Segment Start: Records to process

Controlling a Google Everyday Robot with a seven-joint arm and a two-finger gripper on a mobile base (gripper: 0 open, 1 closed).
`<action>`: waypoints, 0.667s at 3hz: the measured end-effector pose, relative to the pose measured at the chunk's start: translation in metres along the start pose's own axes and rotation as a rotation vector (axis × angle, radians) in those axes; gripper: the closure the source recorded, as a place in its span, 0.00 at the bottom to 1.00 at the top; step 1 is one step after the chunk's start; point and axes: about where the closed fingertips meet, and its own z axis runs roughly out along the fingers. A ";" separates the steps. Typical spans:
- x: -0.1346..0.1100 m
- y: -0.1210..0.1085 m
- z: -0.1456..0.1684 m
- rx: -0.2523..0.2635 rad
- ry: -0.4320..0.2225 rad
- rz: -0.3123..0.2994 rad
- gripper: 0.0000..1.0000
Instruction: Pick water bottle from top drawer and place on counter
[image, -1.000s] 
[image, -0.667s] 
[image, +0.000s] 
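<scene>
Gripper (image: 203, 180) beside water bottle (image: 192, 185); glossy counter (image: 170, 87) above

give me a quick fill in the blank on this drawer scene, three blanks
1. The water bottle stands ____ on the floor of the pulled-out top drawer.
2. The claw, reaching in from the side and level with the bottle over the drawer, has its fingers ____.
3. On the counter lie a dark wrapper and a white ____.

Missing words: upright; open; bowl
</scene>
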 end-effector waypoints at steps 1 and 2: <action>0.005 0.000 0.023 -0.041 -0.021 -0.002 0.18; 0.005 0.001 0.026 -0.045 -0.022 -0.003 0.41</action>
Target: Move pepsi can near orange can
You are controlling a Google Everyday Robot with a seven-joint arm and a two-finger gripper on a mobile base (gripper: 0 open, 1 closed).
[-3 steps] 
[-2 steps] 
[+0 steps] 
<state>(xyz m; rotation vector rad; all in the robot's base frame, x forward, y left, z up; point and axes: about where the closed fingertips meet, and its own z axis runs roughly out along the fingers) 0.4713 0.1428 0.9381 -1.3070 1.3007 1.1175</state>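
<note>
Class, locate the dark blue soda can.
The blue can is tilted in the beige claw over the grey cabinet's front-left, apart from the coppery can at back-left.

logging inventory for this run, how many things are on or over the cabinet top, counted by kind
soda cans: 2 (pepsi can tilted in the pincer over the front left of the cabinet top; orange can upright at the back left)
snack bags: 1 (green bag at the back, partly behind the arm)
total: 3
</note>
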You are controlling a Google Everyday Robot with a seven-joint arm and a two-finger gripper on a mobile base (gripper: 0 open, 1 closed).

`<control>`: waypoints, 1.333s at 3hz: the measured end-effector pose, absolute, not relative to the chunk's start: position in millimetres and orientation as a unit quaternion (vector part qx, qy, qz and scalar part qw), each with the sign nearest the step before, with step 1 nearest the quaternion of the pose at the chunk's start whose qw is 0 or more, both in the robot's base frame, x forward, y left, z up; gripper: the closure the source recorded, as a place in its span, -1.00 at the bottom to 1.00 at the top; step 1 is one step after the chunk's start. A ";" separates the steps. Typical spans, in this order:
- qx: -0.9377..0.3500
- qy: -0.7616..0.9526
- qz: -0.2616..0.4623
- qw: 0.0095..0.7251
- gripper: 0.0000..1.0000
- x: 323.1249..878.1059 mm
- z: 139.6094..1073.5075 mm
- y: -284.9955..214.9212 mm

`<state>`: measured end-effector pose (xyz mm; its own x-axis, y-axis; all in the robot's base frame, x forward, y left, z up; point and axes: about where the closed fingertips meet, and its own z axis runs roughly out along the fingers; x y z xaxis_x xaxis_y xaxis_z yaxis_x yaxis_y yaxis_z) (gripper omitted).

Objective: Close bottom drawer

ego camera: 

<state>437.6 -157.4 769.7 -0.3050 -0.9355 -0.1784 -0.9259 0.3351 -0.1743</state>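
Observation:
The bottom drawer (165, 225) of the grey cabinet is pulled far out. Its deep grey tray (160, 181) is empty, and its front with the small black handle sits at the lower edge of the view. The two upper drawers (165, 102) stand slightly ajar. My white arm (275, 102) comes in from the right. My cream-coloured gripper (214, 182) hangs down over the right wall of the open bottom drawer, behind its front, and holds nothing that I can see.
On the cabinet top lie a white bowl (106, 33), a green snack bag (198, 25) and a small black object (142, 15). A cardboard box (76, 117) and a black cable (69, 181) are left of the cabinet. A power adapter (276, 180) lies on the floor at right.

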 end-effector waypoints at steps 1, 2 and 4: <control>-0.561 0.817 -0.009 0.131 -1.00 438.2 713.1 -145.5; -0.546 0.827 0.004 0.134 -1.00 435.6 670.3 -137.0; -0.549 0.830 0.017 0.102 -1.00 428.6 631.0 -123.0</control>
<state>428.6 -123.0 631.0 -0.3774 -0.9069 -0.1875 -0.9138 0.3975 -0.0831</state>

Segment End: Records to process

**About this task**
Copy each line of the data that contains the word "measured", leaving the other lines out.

**Answer space**
`<action>`: waypoints, 0.667s at 3hz: the measured end-effector pose, relative to the pose measured at the chunk's start: translation in metres along the start pose's own axes and rotation as a rotation vector (axis × angle, radians) in those axes; gripper: the closure the source recorded, as a place in its span, 0.00 at the bottom to 1.00 at the top; step 1 is one step after the chunk's start; point and axes: about where the closed fingertips meet, and its own z axis runs roughly out along the fingers. A ";" separates the steps. Typical spans:
`<control>`: waypoints, 1.333s at 3hz: the measured end-effector pose, absolute, not relative to the chunk's start: position in millimetres and orientation as a unit quaternion (vector part qx, qy, qz and scalar part qw), each with the sign nearest the step before, with step 1 nearest the quaternion of the pose at the chunk's start whose qw is 0 or more, both in the robot's base frame, x forward, y left, z up; gripper: the closure the source recorded, as a place in its span, -1.00 at the bottom to 1.00 at the top; step 1 is one step after the chunk's start. A ";" separates the steps. Typical spans, in this order:
`<state>`: measured end-effector pose (xyz mm; its own x-axis, y-axis; all in the robot's base frame, x forward, y left, z up; point and axes: about where the closed fingertips meet, and its own z axis runs roughly out along the fingers; x y z xaxis_x xaxis_y xaxis_z yaxis_x yaxis_y yaxis_z) (gripper omitted).

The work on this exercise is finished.